-- Requirement --
Below are the records. Count the lines containing the string "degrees", and reply with the number alone.

========================================

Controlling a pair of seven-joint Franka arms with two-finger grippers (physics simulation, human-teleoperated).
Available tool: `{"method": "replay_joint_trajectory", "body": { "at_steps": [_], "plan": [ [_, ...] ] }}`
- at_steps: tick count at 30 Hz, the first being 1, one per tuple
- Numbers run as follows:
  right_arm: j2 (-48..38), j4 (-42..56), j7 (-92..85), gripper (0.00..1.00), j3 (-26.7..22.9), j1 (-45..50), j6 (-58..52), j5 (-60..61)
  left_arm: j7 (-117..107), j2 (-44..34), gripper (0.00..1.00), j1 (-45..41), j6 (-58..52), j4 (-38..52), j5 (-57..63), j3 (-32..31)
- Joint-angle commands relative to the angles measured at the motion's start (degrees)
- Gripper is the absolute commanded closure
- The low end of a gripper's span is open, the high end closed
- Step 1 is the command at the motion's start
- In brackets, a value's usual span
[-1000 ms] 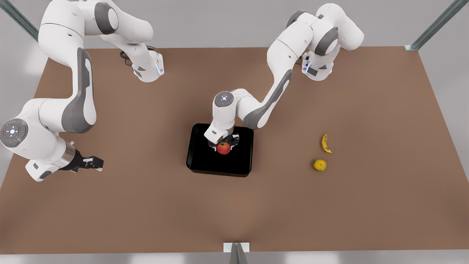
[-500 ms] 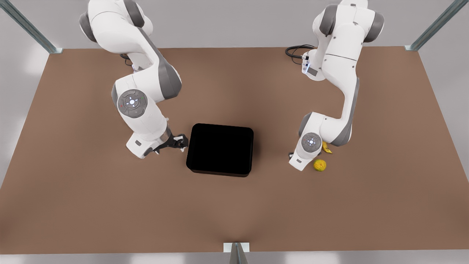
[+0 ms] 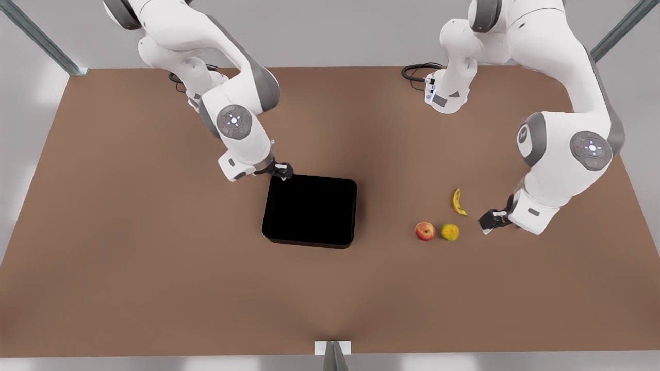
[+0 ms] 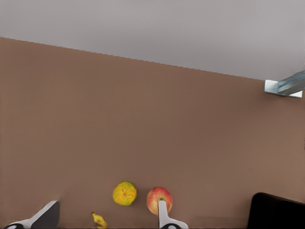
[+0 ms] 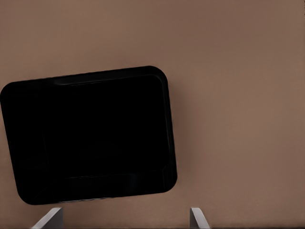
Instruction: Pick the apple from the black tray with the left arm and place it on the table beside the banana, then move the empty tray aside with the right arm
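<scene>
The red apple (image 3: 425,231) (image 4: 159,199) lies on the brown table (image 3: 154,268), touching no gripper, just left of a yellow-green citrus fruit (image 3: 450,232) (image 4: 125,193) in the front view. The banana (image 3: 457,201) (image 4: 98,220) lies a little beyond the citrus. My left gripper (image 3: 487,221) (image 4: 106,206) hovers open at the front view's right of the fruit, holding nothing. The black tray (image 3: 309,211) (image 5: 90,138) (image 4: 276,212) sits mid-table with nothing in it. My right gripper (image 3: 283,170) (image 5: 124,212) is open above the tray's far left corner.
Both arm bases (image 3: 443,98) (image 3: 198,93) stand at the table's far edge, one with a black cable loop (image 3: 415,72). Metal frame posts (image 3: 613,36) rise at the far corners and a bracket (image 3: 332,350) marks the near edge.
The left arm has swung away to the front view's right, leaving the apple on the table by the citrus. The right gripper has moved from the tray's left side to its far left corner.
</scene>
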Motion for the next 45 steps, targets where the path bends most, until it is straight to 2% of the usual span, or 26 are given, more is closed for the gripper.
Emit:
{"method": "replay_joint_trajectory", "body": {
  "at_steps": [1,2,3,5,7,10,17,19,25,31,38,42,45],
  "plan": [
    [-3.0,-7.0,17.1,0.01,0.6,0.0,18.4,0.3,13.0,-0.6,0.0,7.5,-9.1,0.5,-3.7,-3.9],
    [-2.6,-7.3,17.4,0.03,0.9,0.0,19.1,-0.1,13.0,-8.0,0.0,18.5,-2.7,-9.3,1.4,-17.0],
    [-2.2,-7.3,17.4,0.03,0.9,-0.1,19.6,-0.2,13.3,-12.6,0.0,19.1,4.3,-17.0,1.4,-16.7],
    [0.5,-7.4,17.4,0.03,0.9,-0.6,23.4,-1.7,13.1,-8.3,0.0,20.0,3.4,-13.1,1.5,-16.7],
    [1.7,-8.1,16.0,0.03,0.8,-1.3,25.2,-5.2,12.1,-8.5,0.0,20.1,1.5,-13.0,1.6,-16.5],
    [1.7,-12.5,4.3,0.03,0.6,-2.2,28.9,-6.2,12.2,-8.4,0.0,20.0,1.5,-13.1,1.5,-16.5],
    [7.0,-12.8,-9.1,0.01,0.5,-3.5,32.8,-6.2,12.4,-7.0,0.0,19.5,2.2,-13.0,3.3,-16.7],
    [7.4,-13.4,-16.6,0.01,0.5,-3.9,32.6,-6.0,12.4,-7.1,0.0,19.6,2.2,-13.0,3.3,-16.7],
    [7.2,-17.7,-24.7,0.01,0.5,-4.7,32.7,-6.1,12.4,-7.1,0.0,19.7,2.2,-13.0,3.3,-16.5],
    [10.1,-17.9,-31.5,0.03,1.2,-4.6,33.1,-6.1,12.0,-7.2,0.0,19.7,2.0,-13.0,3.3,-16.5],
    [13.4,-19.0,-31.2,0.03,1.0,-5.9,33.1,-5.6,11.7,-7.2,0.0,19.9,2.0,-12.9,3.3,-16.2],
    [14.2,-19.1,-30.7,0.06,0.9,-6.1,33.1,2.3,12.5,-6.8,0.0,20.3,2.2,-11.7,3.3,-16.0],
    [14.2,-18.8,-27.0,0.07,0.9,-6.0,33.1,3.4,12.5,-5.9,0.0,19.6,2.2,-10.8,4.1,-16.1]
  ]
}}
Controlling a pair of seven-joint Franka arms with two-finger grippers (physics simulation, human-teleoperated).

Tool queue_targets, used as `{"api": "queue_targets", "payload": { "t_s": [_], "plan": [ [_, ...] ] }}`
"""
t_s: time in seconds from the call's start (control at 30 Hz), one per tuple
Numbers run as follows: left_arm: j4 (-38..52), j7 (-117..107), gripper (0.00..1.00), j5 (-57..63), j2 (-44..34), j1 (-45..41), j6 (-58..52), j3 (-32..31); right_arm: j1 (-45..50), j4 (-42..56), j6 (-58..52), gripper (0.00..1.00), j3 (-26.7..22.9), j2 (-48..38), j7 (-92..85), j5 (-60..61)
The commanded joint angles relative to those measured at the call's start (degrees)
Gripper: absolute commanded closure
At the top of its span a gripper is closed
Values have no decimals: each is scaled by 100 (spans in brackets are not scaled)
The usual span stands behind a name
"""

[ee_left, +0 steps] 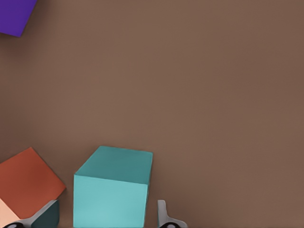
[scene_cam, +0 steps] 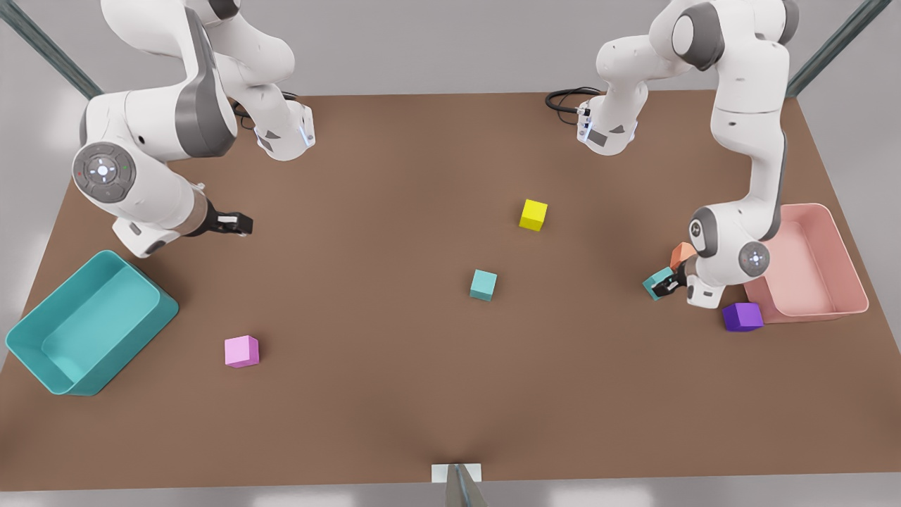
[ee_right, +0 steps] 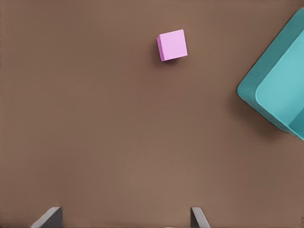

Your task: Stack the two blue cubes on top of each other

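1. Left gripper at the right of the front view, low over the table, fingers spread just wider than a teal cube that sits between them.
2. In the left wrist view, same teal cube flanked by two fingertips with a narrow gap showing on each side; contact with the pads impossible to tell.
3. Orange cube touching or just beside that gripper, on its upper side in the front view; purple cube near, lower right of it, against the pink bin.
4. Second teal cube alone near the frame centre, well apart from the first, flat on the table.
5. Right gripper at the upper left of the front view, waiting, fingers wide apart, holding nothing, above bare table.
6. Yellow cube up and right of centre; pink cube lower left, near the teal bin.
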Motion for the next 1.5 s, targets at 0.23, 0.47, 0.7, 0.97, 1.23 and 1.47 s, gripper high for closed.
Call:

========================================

-- Result --
2